**What is being asked:**
Print the lines in the listing below that fall between the line with "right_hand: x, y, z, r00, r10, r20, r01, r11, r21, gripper" and the line with "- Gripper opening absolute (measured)", those two lines included, exactly as they stand and with nothing else.

**Data extract:**
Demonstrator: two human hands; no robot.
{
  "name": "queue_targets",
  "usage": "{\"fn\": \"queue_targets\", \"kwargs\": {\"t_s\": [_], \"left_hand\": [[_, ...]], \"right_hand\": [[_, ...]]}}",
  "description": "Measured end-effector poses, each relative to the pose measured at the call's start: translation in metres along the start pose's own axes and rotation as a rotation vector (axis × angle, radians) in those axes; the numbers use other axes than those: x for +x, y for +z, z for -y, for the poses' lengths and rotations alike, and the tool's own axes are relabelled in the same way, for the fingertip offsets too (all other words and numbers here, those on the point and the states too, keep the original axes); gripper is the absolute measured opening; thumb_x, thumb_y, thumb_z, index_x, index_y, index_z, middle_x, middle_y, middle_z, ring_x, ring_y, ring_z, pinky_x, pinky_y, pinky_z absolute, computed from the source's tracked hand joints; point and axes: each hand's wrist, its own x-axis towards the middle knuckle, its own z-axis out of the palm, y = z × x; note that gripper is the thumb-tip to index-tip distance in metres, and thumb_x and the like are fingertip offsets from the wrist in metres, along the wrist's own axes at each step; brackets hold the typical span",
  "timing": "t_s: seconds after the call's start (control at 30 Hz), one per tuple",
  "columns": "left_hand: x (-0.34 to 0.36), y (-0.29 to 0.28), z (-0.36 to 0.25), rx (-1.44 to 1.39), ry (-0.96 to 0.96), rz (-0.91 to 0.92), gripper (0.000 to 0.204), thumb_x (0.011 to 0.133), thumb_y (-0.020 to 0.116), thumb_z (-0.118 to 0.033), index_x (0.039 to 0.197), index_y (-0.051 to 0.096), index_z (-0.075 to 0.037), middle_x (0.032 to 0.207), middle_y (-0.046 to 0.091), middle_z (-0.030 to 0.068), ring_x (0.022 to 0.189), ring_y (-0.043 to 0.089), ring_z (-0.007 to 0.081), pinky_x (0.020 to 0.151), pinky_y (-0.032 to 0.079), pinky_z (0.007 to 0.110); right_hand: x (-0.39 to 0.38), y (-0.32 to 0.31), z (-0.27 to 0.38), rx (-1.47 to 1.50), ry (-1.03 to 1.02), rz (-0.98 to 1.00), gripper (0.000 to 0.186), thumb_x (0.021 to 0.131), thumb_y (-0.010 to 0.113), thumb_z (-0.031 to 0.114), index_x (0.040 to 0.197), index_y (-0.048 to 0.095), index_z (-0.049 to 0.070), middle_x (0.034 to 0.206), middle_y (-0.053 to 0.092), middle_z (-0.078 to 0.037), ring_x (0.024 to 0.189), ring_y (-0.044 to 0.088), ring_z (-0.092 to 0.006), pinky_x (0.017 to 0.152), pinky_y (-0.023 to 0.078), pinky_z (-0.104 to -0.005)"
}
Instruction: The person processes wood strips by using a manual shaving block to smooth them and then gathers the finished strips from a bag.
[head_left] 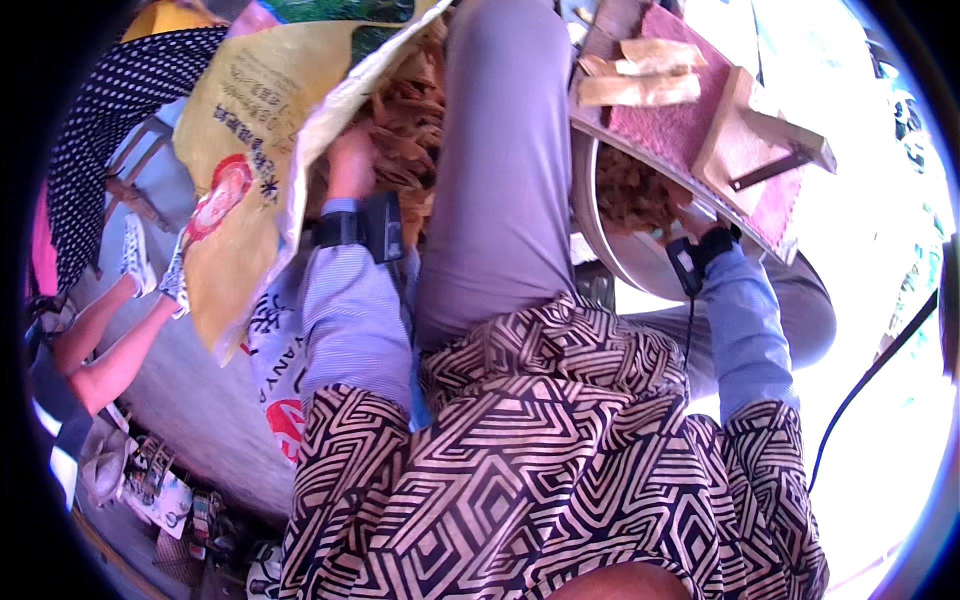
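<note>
My left hand [350,165] reaches into a yellow woven sack [235,120] among dried brown leaves [405,110], its fingers hidden. My right hand [697,218] is at a round pale basin [622,262] holding more brown leaves [635,190], partly covered by the edge of a board; I cannot make out its fingers. On the board lie a red cloth [648,128], flat tan leaf pieces [640,90] and a wooden block fixture [740,130] with a dark bar. My grey-trousered leg [500,170] stands between sack and basin.
Another person's bare legs [105,365] with sneakers are at the left, near a wooden stool [140,190] and black dotted fabric [95,140]. A white printed sack [275,350] lies beside my left arm. Clutter [160,500] sits at lower left. A black cable [865,370] hangs at right.
</note>
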Motion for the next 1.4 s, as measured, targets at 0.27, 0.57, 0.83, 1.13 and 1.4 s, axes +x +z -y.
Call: {"fn": "queue_targets", "kwargs": {"t_s": [0.27,0.57,0.83,1.13,1.4], "left_hand": [[-0.001,-0.024,-0.069,0.437,0.561,-0.527,0.036,0.099,0.046,-0.026,0.123,0.058,-0.002,0.124,0.060,0.0173,0.115,0.054,0.0285,0.099,0.039,0.038],[-0.066,0.025,-0.032,1.815,0.774,0.255,0.070,0.076,0.069,-0.040,0.137,0.047,-0.015,0.143,0.042,0.0139,0.130,0.041,0.0370,0.106,0.035,0.052],[0.006,0.063,-0.006,1.160,0.935,0.169,0.046,0.092,0.048,-0.015,0.138,0.047,-0.013,0.149,0.036,0.0125,0.137,0.033,0.0359,0.110,0.029,0.055],[-0.035,0.046,0.002,1.594,0.692,0.250,0.035,0.088,0.054,-0.031,0.116,0.065,-0.013,0.126,0.059,0.0101,0.123,0.049,0.0329,0.093,0.041,0.054],[-0.052,0.006,0.017,1.906,0.881,-0.081,0.043,0.091,0.052,-0.028,0.129,0.056,-0.008,0.124,0.060,0.0168,0.116,0.057,0.0304,0.095,0.044,0.045]], "right_hand": [[0.000,0.022,0.031,0.744,-0.264,0.625,0.057,0.090,0.062,0.024,0.141,0.044,0.006,0.137,0.052,-0.018,0.126,0.050,-0.0285,0.106,0.041,-0.0402],[-0.077,-0.060,0.091,0.764,-0.316,0.522,0.046,0.089,0.062,0.010,0.133,0.052,-0.001,0.115,0.061,-0.012,0.106,0.060,-0.0210,0.092,0.049,-0.0330],[-0.162,-0.130,0.132,0.566,-0.361,0.247,0.035,0.085,0.064,0.009,0.119,0.062,0.000,0.113,0.066,-0.021,0.103,0.065,-0.0319,0.089,0.050,-0.0376],[-0.202,-0.107,0.114,0.671,-0.366,0.180,0.032,0.087,0.060,0.007,0.118,0.061,-0.002,0.095,0.067,-0.013,0.087,0.061,-0.0188,0.080,0.048,-0.0300],[-0.212,-0.104,0.112,0.622,-0.404,0.101,0.031,0.088,0.060,0.008,0.117,0.061,-0.003,0.090,0.064,-0.011,0.084,0.059,-0.0169,0.077,0.048,-0.0293]]}}
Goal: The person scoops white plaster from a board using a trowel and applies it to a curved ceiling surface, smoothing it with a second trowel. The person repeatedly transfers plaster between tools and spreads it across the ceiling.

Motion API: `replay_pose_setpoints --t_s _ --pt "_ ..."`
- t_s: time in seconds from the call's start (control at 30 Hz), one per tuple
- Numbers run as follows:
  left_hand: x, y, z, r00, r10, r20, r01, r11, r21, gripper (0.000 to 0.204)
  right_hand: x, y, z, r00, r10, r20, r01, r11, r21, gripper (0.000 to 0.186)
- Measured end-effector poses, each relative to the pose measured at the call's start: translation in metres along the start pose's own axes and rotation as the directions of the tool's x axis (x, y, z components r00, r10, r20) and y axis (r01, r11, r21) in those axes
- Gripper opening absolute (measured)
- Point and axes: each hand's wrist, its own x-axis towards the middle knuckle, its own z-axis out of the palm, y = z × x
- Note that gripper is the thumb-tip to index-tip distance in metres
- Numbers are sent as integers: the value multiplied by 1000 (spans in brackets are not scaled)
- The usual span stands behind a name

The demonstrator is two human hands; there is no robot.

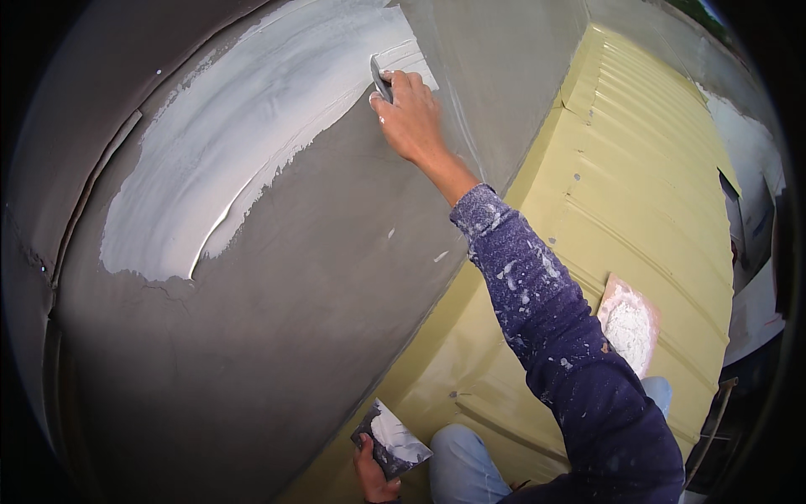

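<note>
With my right arm stretched out, my right hand grips a putty knife and presses it to the grey wall. Wet white putty covers a broad curved patch there, with a raised ridge along its lower edge. The blade lies at the right end of this patch, partly hidden by my fingers. Low in the view, my left hand is closed around a dark flat plate that carries a smear of white putty. Dried white specks dot my right sleeve.
Yellow ribbed metal sheeting slopes along the wall on the right. An open bag of white putty lies on it, beyond my right arm. My knee rests near the plate. A dark edge strip borders the wall at left.
</note>
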Motion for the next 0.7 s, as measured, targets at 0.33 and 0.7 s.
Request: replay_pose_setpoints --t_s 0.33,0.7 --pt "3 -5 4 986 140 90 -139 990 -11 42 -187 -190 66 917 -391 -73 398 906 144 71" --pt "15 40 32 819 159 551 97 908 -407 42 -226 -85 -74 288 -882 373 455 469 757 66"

**Written answer:**
  right_hand: x, y, z, r00, r10, r20, r01, r11, r21, gripper (0.000 to 0.186)
- Measured end-effector poses, each relative to the pose measured at the call's start: translation in metres along the start pose's own axes and rotation as the directions of the tool's x axis (x, y, z components r00, r10, r20) and y axis (r01, r11, r21) in those axes
- Gripper opening absolute (measured)

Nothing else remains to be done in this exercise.